WHAT THE TASK ASKS
How many lines in the data below include the word "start"? State the number alone.

Stored items from a collection:
================

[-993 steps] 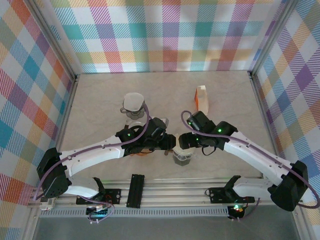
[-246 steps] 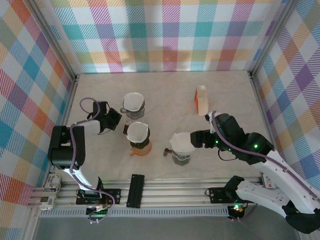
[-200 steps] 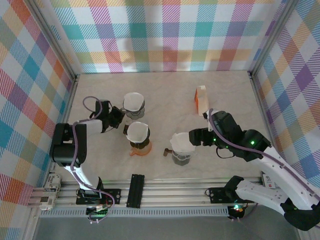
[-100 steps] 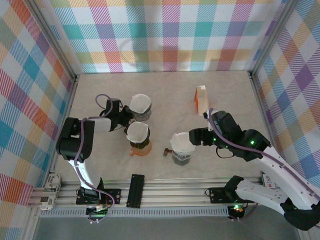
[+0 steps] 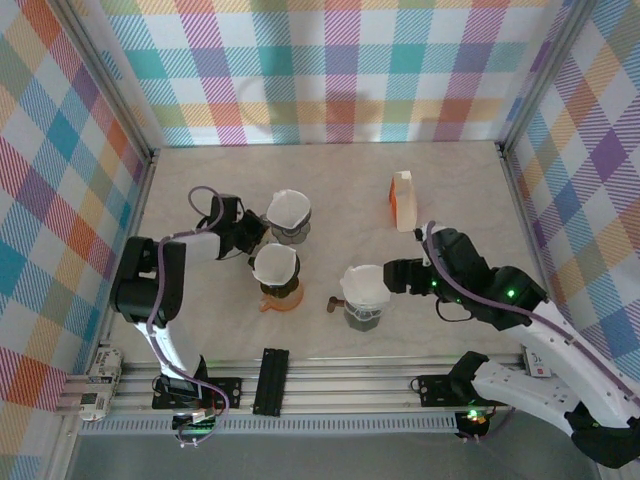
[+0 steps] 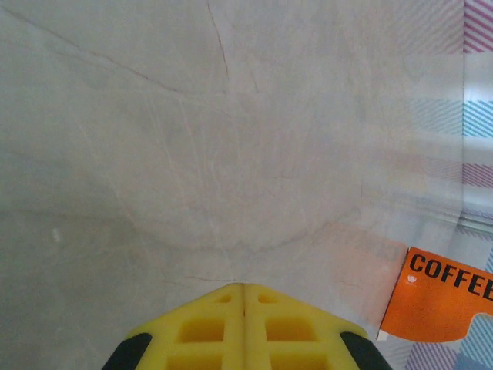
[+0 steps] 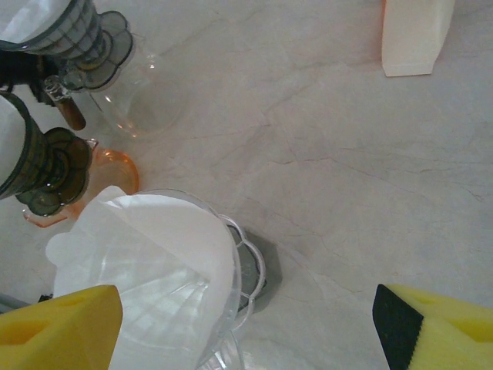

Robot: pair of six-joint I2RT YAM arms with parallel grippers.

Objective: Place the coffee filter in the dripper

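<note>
Black caps "COFFE…" on orange box point(image 6: 437, 310), lower right of left wrist view. Last letter cut by frame edge, prob. "COFFEE". Small white mark left of the letters, not legible. Same box point(image 5: 403, 200) in top external view: print too small to read.

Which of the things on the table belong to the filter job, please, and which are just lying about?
Job: coffee filter, clear dripper, right gripper.
Lying about: orange coffee box, far dripper, orange-based dripper.
</note>
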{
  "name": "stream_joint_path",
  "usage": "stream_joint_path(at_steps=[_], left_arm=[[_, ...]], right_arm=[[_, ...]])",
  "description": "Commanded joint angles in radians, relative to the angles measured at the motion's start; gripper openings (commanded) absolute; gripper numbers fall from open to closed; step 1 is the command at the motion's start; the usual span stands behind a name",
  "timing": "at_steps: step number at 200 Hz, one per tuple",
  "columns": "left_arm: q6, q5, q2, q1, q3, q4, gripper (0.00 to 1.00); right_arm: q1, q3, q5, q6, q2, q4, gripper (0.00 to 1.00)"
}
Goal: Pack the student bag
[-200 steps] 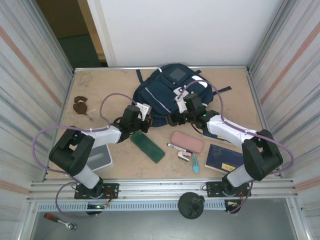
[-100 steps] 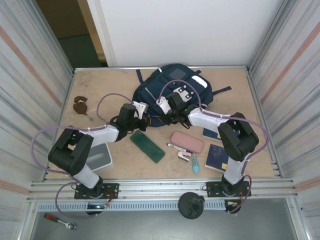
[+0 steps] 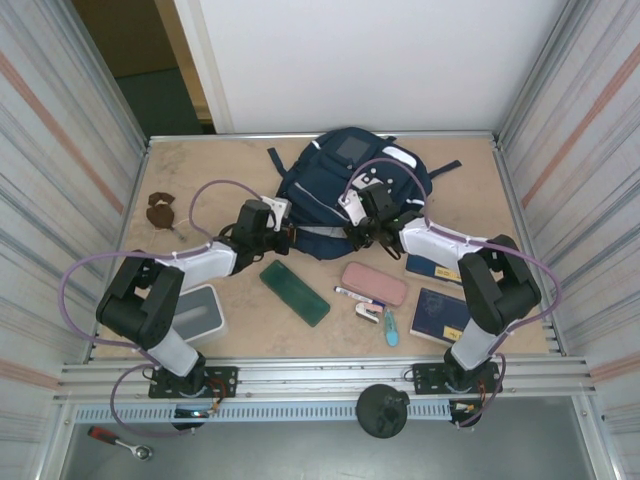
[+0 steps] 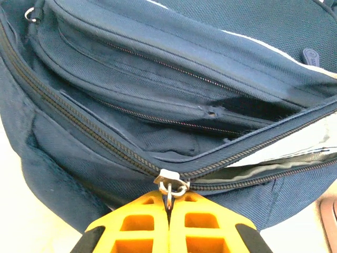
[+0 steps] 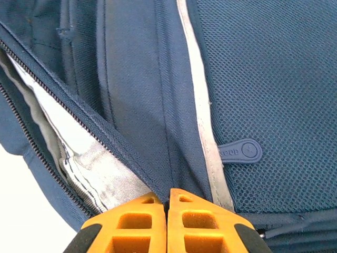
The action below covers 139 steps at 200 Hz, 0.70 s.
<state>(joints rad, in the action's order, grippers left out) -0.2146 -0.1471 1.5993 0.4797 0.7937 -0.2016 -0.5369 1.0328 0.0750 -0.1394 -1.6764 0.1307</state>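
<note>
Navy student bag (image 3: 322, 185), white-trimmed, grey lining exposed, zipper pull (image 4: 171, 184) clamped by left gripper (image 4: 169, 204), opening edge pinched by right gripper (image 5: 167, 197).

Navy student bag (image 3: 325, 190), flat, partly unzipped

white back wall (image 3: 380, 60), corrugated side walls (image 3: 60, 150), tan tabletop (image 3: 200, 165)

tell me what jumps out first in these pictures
The big navy backpack sits at the far middle of the table, zip partly open. Both grippers pinch it: the left gripper on the zipper pull, the right gripper on the fabric edge. A pink pouch and booklets lie nearer.
</note>
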Motion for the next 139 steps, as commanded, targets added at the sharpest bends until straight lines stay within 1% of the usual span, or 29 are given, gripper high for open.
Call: stream_joint_path(at_steps=[1,12,19,38,50,70,86,107,122,139], left_arm=[[-0.003,0.022,0.001,-0.021,0.023,0.069,0.00],[-0.011,-0.019,-0.002,-0.021,0.028,0.063,0.00],[-0.009,-0.057,-0.005,-0.021,0.031,0.058,0.00],[-0.016,-0.144,-0.014,-0.021,0.040,0.049,0.00],[-0.019,-0.184,-0.023,-0.020,0.044,0.045,0.00],[-0.020,-0.213,-0.041,-0.020,0.046,0.045,0.00],[-0.022,-0.219,-0.054,-0.018,0.043,0.046,0.00],[-0.024,-0.219,-0.068,-0.018,0.035,0.044,0.00],[-0.027,-0.215,-0.075,-0.018,0.028,0.039,0.00],[-0.032,-0.197,-0.083,-0.018,0.017,0.036,0.00]], right_arm=[[0.049,0.024,-0.105,0.027,0.041,0.068,0.03],[0.048,0.032,-0.072,0.027,0.053,0.081,0.06],[0.045,0.031,-0.038,0.027,0.065,0.085,0.10],[0.041,0.024,0.104,0.036,0.099,0.076,0.32],[0.026,0.031,0.177,0.047,0.104,0.059,0.48],[-0.018,0.056,0.215,0.050,0.076,0.033,0.62],[-0.050,0.095,0.216,0.047,0.023,0.017,0.68],[-0.085,0.167,0.210,0.032,-0.071,0.024,0.71],[-0.098,0.207,0.207,0.022,-0.137,0.023,0.71],[-0.101,0.231,0.213,0.022,-0.183,0.031,0.65]])
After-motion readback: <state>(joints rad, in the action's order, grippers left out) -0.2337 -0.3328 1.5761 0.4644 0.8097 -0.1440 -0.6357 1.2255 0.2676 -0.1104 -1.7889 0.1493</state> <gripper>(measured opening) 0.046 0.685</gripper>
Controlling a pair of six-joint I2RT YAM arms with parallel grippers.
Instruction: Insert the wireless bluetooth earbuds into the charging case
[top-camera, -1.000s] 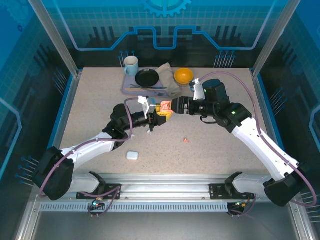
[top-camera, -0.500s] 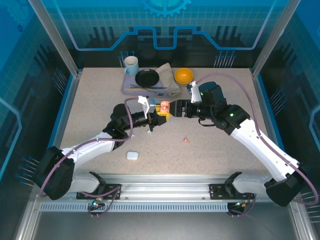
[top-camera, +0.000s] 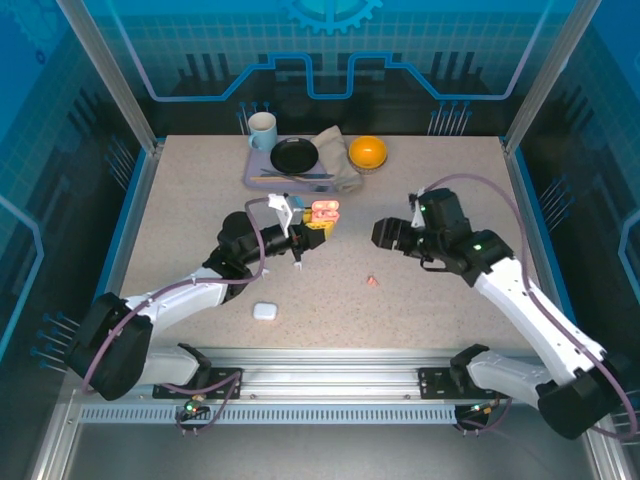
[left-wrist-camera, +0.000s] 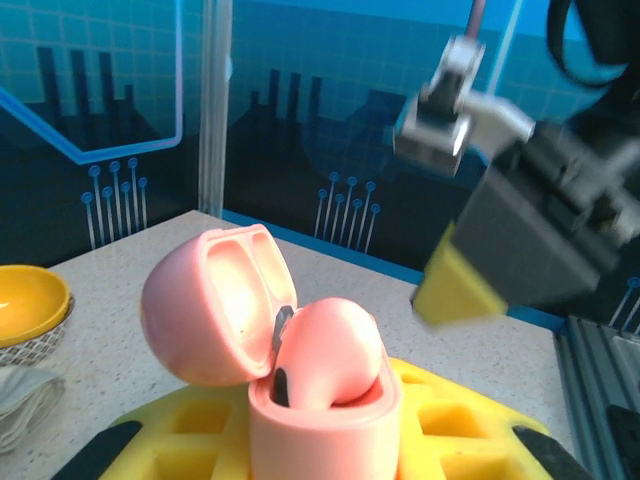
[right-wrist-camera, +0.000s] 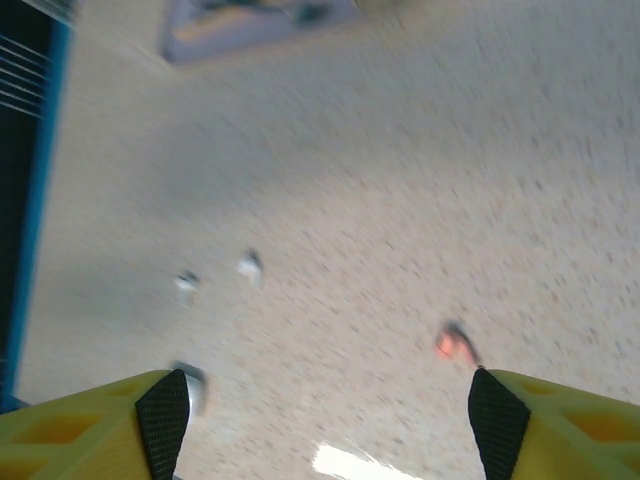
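- pink earbud (top-camera: 372, 281) lies loose on the table (top-camera: 450, 180), frame centre; another earbud (left-wrist-camera: 330, 350) sits in the open pink charging case (left-wrist-camera: 320, 430).
- left gripper (top-camera: 320, 226) clamps the case.
- right gripper (top-camera: 384, 234): jaws apart, empty.

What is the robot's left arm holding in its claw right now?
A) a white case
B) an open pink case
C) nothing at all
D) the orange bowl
B: the left gripper is clamped on a pink case that stands flipped open, as the left wrist view shows close up.
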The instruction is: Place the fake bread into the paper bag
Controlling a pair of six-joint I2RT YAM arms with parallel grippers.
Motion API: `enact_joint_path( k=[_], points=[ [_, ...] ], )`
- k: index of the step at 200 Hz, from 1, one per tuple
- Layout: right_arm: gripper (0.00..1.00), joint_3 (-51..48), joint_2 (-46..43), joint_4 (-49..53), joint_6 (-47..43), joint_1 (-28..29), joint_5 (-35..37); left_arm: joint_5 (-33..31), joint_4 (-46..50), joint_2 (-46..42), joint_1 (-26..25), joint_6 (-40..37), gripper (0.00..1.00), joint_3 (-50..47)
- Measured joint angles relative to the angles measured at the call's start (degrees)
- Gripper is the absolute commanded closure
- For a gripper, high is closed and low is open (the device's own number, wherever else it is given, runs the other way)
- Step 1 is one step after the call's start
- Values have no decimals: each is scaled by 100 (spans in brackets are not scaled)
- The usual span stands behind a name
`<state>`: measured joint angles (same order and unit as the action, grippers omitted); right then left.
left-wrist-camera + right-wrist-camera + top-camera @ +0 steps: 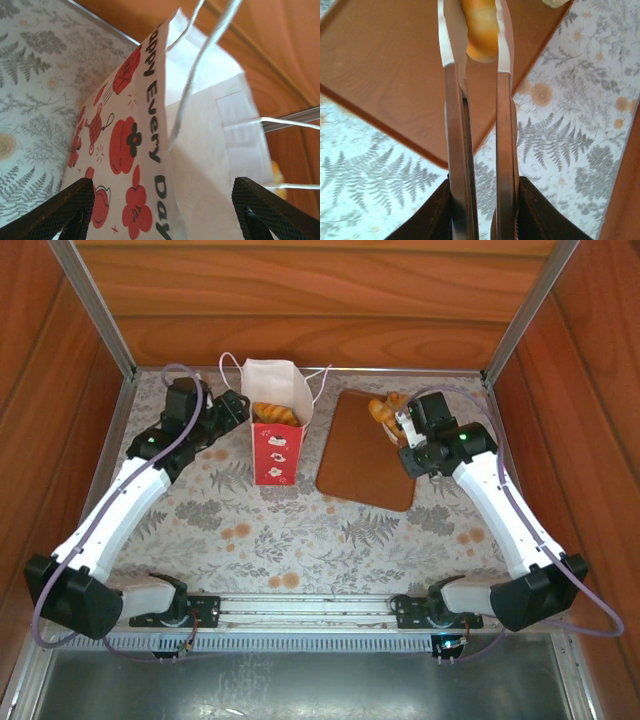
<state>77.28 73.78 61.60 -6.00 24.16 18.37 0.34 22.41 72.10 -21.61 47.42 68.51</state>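
Note:
The paper bag (277,445) stands upright at the back of the table, white with a red front, and holds fake bread (275,413). My left gripper (240,408) is at the bag's left side. In the left wrist view it (162,210) is open, its black fingers (65,210) flanking the bag (200,165); I cannot tell if they touch it. My right gripper (405,425) is over the board's far right corner. In the right wrist view it (482,192) is shut on metal tongs (455,150), whose tips pinch a golden piece of fake bread (481,30).
A flat brown board (365,455) lies right of the bag, with more golden pastries (385,408) at its far corner. The bag's white string handles (200,75) stick up. Wooden walls enclose the table on three sides. Patterned cloth (300,540) covers the near half.

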Motion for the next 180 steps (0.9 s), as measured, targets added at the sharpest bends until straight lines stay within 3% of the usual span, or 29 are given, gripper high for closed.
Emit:
enact_joint_path(
  k=[54, 79, 113, 180],
  points=[
    [69, 278, -83, 654, 870, 444, -24, -452, 166, 761, -61, 109, 29, 461],
    [69, 369, -131, 826, 1036, 555, -39, -494, 201, 973, -90, 57, 43, 706],
    [69, 627, -188, 1067, 1093, 588, -48, -507, 208, 1110, -120, -48, 51, 944],
    [69, 1222, -208, 1414, 1126, 634, -177, -501, 247, 1351, -140, -216, 84, 1134]
  ],
)
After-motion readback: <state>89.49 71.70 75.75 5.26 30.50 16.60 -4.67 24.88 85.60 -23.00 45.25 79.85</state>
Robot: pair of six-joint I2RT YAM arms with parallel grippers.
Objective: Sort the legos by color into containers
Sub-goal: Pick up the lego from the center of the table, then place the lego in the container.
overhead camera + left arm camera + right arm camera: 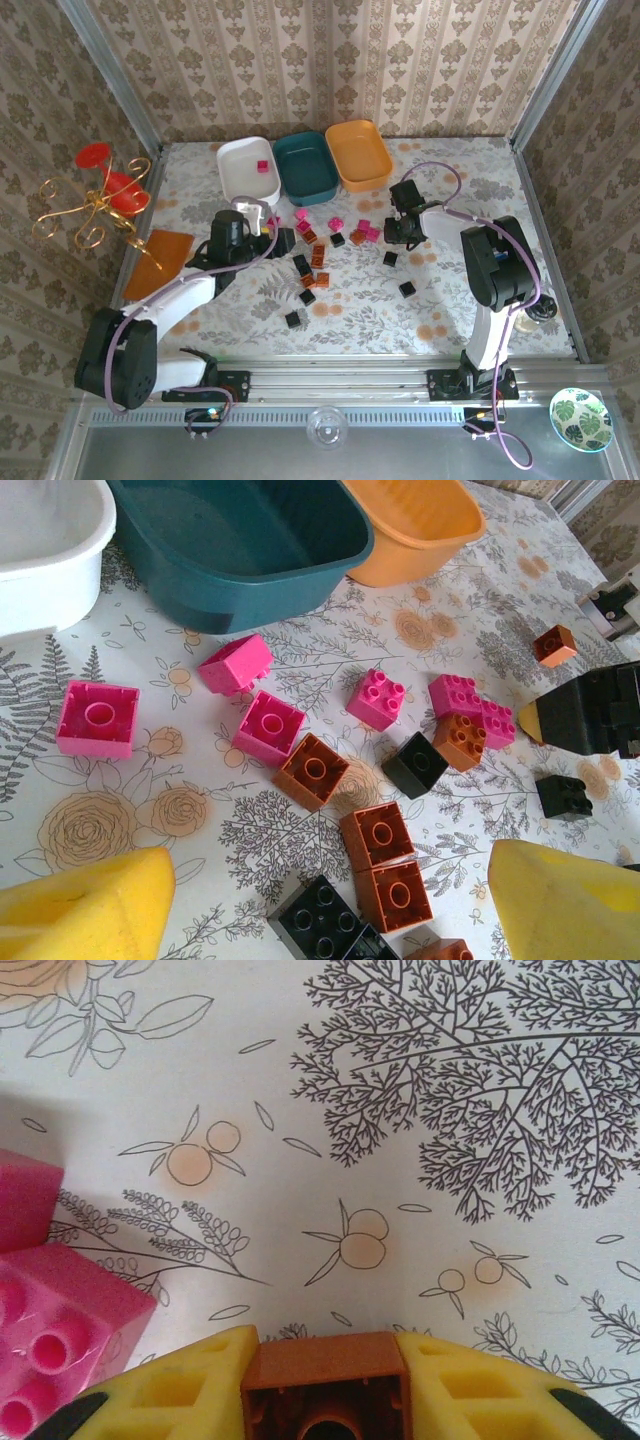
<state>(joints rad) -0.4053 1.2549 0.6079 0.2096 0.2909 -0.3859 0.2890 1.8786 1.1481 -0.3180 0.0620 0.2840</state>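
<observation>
The right claw (325,1352) is clamped on a small orange-brown plastic lego brick (325,1380). Its yellow fingers (170,1390) pinch the brick's side walls low over the floral-patterned desk (400,1110), beside two magenta pink plastic bricks (50,1310). That side grip probably suits carrying it to the shallow orange plastic tray (358,155). That tray stands farther back, next to the dark teal plastic tray (305,165) and the white plastic tray (240,165), where one pink brick (263,166) lies. The left claw (330,860) hangs spread wide and empty over the scattered pink, orange-brown and black bricks (315,770), seemingly lining up a pick.
</observation>
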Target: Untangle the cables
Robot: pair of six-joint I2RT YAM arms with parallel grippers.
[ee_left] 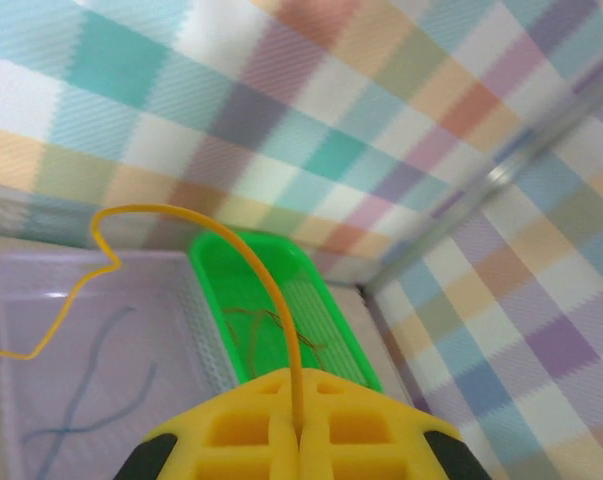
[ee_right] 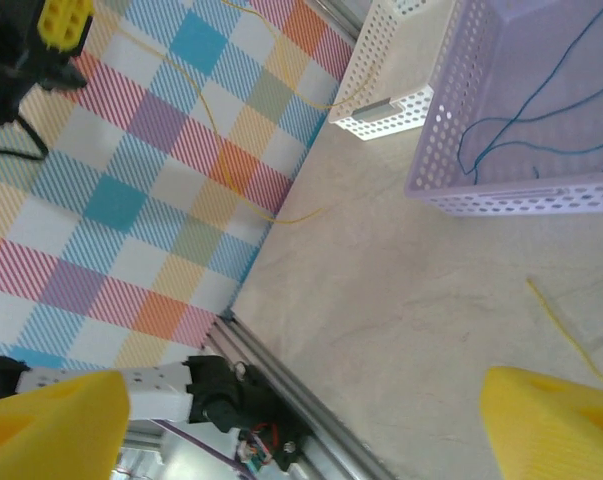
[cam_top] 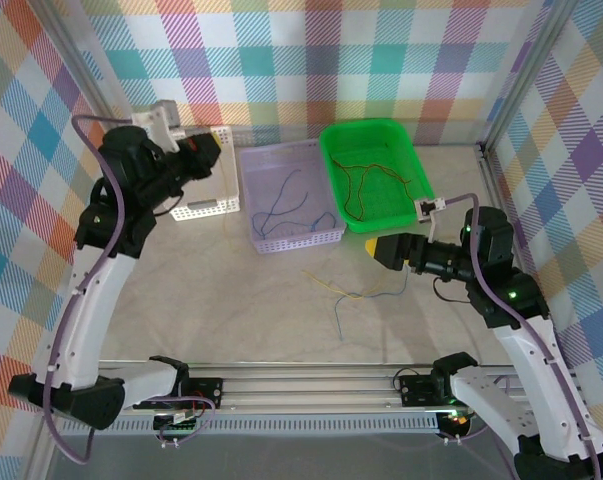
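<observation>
We are judging the sorting midway: left gripper (ee_left: 301,430), left of purple basket (cam_top: 301,243), is pinching one yellow cable (ee_left: 293,365) aloft | next is calling for a release into white basket (cam_top: 206,208) | right gripper (cam_top: 371,247), by its near-right corner, is gaping empty | counting: two loose cables (cam_top: 351,295) nearside; baskets three, green basket (cam_top: 366,127) included

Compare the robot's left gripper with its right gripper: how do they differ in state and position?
The left gripper is shut on a thin yellow wire; the right gripper is open and holds nothing. The left gripper is up beside the white perforated basket at the far left; the right gripper is by the near corner of the bright green plastic basket. Both have yellow fingers.
</observation>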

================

TASK RESPONSE
3